Is his move just personal ambition or is there something more going on? Has Elderfield seen straws in the wind and did this make him decide to move to more solid ground?
Last week, Elderfield made a speech warning that the cost of lax supervision was many, many times the cost of proper regulation. Bizarrely, the media reported this as just another view – balanced against the view of the bankers, that regulation has gone too far.
I’ve had goldfish with better memories than some media folk.
Goldman Sachs, throughout this global crisis, epitomised the morals of the banking business. In Matt Taibbi’s memorable phrase, the bank is like “a great vampire squid wrapped around the face of humanity, relentlessly jamming its blood funnel into anything that smells like money”.
According to The New York Times, Goldman helped that government manoeuvre and the deal was “hidden from public view because it was treated as a currency trade, rather than a loan”.
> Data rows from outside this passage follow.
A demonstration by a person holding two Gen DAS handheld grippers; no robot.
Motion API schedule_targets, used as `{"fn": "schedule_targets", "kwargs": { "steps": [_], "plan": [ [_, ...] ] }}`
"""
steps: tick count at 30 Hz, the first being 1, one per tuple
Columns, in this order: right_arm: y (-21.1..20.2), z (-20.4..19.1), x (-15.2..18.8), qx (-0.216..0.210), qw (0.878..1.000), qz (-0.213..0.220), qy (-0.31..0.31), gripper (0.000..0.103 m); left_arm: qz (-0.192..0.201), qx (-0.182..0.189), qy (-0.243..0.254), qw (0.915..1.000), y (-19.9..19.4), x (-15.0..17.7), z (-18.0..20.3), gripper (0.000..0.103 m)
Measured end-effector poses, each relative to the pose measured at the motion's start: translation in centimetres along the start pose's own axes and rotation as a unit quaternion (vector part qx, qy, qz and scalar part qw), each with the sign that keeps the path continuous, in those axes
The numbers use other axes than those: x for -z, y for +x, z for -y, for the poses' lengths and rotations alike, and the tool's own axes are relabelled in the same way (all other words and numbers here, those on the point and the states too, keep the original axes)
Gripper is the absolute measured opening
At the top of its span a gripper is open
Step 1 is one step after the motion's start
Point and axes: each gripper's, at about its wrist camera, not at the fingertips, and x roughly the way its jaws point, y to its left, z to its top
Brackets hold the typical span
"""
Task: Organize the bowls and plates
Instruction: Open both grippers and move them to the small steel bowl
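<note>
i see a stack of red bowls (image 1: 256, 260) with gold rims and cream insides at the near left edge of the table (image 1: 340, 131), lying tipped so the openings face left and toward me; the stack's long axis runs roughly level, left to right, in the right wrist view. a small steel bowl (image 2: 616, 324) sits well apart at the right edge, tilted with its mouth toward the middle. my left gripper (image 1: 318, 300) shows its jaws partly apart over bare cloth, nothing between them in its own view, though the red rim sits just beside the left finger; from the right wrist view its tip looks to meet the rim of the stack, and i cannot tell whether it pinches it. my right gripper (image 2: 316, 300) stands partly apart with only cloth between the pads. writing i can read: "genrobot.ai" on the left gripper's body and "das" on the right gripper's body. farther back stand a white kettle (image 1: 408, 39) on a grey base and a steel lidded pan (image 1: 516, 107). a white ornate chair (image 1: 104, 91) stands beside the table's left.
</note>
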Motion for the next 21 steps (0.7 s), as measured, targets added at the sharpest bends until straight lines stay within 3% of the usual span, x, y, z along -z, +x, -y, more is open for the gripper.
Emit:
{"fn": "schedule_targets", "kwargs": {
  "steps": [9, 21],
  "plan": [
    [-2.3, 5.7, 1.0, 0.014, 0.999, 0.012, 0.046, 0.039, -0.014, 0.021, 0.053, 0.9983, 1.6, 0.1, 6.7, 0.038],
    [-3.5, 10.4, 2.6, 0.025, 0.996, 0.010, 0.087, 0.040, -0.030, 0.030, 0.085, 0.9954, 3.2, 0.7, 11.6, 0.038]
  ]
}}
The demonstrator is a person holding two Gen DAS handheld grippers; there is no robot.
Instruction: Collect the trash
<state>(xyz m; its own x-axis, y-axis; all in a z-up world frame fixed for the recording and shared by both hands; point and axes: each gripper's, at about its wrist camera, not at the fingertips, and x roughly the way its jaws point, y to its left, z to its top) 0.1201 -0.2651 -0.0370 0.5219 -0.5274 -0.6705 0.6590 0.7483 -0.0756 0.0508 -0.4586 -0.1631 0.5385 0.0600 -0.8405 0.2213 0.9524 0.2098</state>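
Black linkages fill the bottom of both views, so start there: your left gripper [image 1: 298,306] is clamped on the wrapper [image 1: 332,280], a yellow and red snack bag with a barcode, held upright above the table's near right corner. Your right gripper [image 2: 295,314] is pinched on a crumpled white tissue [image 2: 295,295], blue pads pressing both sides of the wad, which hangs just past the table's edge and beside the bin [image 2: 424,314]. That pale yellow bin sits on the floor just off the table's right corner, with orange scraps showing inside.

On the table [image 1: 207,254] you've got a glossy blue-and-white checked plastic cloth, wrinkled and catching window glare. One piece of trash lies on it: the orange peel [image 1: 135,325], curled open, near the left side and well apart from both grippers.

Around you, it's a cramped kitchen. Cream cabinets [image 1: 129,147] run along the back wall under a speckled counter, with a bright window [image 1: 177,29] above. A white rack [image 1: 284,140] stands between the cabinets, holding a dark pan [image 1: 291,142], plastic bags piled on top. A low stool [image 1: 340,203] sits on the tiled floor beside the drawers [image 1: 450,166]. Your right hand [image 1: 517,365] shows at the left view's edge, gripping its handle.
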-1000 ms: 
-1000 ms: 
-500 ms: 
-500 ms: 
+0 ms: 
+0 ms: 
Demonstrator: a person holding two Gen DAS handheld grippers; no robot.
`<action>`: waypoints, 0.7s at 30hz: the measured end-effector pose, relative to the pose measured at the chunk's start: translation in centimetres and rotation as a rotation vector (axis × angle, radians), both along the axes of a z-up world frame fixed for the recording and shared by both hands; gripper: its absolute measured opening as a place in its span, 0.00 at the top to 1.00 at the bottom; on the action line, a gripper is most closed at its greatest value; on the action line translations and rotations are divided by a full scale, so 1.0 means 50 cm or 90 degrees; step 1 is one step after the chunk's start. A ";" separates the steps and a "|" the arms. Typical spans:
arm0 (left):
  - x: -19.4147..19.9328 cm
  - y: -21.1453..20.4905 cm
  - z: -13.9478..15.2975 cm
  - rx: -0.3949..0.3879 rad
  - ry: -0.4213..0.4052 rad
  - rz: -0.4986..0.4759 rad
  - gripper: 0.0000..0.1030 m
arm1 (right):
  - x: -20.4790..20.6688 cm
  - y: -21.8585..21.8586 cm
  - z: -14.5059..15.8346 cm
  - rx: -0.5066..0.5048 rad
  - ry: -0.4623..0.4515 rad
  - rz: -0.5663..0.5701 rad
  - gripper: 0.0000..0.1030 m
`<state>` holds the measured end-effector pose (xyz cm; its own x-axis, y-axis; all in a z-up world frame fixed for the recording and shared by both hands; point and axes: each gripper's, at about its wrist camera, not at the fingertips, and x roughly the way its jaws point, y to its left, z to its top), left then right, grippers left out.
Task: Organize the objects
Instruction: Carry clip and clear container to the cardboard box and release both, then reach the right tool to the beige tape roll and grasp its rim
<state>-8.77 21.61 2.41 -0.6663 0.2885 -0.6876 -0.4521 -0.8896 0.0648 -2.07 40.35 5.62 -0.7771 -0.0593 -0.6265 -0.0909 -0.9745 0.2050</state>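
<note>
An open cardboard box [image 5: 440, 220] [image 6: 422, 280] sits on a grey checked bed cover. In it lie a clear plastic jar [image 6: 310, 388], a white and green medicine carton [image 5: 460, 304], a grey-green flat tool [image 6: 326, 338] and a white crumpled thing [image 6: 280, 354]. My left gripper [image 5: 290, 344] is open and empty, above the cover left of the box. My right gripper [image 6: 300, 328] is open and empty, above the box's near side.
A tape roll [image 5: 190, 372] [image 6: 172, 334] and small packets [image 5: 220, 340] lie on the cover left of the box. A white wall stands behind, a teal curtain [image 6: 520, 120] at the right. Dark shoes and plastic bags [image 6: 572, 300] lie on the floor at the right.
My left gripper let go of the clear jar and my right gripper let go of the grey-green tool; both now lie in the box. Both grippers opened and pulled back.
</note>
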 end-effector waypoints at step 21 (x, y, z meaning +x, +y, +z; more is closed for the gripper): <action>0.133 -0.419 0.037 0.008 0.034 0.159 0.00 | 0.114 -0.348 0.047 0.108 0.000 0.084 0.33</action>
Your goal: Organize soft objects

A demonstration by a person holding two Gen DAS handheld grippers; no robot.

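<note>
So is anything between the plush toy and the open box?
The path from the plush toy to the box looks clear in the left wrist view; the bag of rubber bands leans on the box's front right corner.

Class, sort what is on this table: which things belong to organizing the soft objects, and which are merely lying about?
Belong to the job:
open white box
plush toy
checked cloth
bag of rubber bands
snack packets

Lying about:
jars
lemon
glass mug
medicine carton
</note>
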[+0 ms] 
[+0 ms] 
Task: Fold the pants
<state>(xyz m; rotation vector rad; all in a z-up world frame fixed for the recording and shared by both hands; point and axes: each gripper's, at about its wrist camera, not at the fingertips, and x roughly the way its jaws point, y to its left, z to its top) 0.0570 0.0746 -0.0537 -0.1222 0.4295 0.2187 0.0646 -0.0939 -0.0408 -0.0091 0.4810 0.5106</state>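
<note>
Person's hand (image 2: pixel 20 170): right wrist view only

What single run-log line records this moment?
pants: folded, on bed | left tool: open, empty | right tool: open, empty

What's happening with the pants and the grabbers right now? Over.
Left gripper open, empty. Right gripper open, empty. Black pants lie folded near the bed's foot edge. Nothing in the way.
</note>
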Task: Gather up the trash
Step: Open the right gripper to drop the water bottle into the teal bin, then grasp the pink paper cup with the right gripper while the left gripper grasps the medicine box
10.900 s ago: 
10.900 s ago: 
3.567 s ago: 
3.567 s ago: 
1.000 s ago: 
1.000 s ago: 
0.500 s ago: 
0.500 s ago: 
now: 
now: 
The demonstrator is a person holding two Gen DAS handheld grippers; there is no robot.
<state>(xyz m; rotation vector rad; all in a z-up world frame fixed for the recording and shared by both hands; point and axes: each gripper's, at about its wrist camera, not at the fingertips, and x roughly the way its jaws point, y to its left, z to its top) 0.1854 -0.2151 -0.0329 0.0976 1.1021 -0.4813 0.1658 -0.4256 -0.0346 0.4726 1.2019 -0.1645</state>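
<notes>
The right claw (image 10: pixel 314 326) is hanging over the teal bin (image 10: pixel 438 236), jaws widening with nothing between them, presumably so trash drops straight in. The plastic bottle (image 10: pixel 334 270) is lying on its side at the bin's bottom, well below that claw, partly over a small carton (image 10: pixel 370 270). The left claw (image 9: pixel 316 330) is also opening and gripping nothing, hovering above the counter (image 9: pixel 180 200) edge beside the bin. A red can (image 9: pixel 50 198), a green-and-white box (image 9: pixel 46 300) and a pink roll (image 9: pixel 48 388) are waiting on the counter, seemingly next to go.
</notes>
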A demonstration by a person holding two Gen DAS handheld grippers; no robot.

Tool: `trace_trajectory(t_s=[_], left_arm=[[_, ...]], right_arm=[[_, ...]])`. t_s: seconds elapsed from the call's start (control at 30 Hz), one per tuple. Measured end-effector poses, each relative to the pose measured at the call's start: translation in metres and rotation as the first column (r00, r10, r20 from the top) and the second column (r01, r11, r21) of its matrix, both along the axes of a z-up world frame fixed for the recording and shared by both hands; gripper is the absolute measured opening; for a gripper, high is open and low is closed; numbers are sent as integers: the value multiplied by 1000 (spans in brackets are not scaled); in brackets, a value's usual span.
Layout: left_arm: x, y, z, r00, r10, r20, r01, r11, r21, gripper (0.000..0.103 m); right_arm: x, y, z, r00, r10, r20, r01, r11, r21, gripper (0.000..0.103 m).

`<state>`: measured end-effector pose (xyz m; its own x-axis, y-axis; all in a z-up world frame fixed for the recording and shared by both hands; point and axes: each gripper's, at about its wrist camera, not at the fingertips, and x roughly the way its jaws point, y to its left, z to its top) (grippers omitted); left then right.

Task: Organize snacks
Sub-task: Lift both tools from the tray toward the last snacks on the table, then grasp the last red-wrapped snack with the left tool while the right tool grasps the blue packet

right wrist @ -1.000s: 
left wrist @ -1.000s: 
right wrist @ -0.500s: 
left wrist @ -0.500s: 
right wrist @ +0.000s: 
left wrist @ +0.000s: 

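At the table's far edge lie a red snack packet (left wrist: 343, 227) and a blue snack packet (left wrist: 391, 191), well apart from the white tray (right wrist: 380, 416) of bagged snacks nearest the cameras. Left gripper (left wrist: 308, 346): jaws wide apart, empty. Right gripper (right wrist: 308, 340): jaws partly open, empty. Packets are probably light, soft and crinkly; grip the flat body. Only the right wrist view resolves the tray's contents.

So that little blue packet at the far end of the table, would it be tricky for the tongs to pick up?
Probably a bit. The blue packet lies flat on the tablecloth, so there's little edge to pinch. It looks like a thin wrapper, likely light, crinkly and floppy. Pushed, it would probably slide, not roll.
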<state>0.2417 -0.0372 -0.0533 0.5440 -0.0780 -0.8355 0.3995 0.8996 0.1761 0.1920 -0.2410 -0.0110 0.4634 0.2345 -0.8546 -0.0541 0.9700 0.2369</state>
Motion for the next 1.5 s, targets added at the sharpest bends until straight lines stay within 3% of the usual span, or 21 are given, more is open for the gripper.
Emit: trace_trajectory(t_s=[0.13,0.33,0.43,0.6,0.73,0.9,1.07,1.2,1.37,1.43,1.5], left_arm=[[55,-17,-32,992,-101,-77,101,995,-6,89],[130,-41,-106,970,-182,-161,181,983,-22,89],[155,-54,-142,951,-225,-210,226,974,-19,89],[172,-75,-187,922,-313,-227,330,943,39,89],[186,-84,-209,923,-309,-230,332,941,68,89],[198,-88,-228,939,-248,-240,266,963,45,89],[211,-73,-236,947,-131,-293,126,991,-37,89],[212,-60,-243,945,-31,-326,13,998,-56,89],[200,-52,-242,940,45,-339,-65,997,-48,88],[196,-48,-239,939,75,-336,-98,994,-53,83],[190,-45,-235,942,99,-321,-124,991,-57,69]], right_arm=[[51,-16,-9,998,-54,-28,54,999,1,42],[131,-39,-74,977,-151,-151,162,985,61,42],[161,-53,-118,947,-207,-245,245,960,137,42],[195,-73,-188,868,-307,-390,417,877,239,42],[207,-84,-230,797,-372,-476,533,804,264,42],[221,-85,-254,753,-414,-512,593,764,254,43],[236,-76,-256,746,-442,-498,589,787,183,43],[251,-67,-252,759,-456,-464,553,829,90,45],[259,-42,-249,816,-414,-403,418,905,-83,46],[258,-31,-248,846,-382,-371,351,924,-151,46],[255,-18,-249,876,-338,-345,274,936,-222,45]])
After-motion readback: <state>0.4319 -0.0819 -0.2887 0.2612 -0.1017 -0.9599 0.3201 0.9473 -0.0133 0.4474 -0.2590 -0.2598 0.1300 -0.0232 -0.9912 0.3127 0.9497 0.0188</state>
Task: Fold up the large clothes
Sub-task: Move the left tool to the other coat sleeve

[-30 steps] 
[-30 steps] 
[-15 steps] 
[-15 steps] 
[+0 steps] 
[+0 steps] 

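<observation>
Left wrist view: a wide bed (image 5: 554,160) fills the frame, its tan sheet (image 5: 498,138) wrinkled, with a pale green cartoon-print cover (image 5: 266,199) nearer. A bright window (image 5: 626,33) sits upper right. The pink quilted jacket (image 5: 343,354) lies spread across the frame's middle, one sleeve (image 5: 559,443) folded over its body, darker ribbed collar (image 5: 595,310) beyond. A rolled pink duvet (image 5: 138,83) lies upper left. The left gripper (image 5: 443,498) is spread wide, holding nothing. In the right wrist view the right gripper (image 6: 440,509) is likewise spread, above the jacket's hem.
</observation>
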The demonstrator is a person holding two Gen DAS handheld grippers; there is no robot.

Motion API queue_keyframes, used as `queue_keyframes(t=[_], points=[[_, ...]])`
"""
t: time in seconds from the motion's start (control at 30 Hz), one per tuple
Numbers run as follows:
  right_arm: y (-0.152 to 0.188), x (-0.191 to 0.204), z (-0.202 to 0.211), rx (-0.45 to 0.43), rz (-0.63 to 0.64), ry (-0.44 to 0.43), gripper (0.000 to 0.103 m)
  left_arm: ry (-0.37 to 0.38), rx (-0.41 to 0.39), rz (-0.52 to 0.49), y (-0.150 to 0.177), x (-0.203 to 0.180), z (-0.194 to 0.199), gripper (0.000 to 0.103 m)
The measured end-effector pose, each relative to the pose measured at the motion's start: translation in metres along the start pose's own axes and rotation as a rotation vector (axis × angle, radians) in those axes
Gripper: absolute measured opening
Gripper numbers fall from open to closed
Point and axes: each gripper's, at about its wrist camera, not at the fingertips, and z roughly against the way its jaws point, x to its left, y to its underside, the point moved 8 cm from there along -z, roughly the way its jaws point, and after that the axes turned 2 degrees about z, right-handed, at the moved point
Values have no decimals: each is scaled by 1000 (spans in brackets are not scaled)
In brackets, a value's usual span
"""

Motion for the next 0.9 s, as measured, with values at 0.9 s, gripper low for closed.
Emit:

Why would Goldman do that? Because the Greek politicians “paid the bank about $300m (€230m) in fees for arranging the 2001 transaction, according to several bankers familiar with the deal”.
When Greece imploded, Goldman had moved on to other things, its executives fattened on their notorious bonuses.
The fact that Goldman Sachs and others are leaving the IFSC – well, an active, concerned government would have ministers fanning out across the globe, gleefully welcoming this news. Yell it from the pages of the Financial Times and the Wall Street Journal.
Take a bunch of Reuters and AP reporters to dinner, send Michael Noonan into the Bloomberg TV studios with a big grin on his face.
“We’re glad to see the back of those bastards,” he would say.
And it would ask the question: what are Goldman Sachs hiding? What are they up to that can’t stand the light of effective regulation?
An active, concerned government would use the flight of such people to advertise a financial-services system that won’t be allowed do the kind of things that destroyed economies.
The departure of such types would be a platform from which to promise a financial-services set-up that you can trust.
The framework of regulation – including Elderfield’s position – remains in place. The bankers find this restrictive – so, the pressure is on.
Yesterday, John Bruton, a former Taoiseach, now a hired mouthpiece for the banking business, rebuked President Higgins’s call for an end to the policy of austerity (pushed by banker-friendly types, such as Mario Draghi, a Goldman Sachs old boy). Attack unemployment, Higgins suggested.
Stay the course, Bruton says. He’s on a Dail and ministerial pension of €140,000, on top of his reported six-figure salary for bigging-up the bankers. And he says: “Austerity is always painful.”
The lesson of the banking crisis seemed for a while to be obvious to all. We need banks that serve the economy – not the bankers.
We need boring banks, banks that assess risk, support customers and serve the wider economy – not banks that are fixated on spectacular deals that feed the egos and the wallets of elite layers of hustlers.
Two distinct models of banking. An old one, that kept capitalism relatively stable for decades. And a casino model that emerged from Thatcherism, tied to bloated rewards for the few.
That cut-throat model, which placed the welfare of banks above that of the people, led to the crash. And to the ruinous bank guarantee.
And to the subsequent policies of forcing the debts of bankers and bondholders on to the people. And the costly, disastrous attempts to balance the books through austerity.
Remarkably, the cut-throat model has survived. We needed a clear-out of senior bankers, not as a punishment or as revenge, but to evict a type of specialist we don’t need, who subscribes to a model of banking, and a model of society, that has massively damaged us.
Many of the those who ran the banks into the ground have gone, but their values remain – and are lauded in the highest circles of government, business and the media.
Who replaces Elderfield, and the ground rules under which he or she works, will matter. There will be no sweeping disposal of regulation – we on the outside won’t even see the screws loosened.
Should those bankers now leaving in a huff return in a year or two, we’ll know then that we’re in even bigger trouble.